■ What the task asks: Repeat exactly the lines from the start of the records below through the line that contains "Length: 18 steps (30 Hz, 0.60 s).", including both.

(Stored items)
== Segment start ==

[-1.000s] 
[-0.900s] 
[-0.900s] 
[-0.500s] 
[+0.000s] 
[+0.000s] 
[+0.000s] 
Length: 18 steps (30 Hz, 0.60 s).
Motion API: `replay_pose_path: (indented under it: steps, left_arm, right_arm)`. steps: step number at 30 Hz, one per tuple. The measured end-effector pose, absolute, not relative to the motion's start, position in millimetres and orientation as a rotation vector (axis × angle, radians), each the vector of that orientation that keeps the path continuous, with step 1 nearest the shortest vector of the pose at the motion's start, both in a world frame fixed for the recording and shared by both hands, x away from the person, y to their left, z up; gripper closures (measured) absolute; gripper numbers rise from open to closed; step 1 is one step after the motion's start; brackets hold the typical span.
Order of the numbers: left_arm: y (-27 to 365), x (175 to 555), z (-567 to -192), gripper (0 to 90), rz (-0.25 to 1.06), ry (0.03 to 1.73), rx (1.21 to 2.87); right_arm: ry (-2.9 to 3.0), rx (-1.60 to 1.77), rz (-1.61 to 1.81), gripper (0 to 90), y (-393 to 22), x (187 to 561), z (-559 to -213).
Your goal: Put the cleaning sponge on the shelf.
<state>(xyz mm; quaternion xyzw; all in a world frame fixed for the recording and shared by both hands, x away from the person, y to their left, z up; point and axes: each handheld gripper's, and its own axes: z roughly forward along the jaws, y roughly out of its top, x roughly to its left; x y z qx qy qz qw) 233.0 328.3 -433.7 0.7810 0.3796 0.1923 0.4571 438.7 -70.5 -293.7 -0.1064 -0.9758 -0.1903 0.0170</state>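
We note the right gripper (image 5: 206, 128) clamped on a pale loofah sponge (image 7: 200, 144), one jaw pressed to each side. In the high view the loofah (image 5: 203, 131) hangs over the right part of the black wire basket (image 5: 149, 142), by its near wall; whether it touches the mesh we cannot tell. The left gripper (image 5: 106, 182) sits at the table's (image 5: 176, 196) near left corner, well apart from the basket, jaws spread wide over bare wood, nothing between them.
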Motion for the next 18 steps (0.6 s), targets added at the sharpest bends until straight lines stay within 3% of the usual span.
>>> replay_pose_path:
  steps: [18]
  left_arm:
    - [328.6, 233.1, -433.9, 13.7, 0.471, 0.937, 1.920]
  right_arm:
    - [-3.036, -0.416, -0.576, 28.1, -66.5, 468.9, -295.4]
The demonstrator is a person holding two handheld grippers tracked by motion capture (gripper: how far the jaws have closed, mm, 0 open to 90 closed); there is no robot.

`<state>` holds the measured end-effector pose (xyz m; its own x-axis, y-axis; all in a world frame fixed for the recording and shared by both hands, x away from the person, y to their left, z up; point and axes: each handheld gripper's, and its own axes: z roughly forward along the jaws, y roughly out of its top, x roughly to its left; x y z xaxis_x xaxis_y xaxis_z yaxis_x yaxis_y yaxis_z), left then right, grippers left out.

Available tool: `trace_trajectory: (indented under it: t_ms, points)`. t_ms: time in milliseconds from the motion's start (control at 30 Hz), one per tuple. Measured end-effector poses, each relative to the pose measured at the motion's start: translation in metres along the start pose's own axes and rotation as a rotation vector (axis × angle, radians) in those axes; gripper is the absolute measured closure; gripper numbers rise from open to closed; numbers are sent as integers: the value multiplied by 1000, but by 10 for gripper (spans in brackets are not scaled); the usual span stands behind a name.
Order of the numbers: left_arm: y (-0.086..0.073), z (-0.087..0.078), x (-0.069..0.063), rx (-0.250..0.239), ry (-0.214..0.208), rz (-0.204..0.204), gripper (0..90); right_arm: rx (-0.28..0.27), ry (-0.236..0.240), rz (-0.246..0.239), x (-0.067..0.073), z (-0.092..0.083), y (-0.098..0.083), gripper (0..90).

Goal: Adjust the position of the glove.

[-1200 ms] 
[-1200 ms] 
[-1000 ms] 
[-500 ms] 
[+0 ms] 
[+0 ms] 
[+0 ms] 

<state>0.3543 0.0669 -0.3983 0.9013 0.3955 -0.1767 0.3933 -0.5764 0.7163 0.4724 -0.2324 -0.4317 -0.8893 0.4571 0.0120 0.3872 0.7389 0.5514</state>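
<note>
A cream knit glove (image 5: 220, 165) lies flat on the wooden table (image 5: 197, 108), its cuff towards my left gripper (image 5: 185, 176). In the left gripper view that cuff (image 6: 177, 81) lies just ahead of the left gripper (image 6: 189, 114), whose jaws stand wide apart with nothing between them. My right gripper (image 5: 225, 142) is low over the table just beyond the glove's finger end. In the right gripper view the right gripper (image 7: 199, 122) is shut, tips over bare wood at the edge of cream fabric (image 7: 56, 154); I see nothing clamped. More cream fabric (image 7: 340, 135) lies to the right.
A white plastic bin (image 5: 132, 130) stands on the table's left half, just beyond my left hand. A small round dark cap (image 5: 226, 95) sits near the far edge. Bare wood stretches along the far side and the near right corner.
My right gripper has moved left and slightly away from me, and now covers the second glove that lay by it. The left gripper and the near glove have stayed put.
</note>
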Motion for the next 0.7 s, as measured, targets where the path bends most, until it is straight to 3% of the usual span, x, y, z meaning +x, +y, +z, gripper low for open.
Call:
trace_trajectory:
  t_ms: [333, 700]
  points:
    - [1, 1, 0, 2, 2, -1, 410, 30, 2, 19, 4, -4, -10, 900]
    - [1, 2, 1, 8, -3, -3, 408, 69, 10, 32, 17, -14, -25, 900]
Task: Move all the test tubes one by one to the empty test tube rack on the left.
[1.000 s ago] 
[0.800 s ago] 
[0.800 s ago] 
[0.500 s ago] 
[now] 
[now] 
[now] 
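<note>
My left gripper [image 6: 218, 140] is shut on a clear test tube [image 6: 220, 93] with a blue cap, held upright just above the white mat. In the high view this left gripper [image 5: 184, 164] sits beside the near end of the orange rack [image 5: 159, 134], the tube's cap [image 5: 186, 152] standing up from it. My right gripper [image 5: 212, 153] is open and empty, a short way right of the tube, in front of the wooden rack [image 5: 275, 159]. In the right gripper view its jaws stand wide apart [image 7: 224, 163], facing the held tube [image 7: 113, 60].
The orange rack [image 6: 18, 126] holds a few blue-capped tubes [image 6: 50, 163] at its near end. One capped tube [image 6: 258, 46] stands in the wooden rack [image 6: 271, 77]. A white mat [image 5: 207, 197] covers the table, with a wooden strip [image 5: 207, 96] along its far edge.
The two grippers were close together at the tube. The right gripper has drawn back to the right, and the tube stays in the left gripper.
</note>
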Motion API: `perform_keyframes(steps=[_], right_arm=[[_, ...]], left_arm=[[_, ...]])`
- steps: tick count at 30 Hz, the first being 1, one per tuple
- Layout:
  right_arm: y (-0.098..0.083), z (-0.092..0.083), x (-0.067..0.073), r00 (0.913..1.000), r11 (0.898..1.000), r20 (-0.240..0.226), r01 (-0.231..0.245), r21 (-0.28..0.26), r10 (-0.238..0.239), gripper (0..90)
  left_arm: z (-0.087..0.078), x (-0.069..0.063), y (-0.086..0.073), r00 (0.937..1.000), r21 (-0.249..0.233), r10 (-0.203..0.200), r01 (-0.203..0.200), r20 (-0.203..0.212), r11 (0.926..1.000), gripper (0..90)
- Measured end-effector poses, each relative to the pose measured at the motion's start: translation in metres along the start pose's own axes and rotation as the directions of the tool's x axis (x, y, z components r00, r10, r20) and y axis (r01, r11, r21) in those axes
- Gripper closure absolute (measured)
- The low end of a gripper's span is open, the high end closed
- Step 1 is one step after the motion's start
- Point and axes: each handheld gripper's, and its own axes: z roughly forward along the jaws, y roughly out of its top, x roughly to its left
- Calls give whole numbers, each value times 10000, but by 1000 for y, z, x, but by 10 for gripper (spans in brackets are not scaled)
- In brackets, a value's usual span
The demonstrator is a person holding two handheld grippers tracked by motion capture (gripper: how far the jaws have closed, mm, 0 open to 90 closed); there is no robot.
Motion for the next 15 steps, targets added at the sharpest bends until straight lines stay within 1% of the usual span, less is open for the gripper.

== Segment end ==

■ Answer space:
[-1.000s] 
[-0.900s] 
[-0.900s] 
[-0.500s] 
[+0.000s] 
[+0.000s] 
[+0.000s] 
Length: 18 steps (30 Hz, 0.60 s).

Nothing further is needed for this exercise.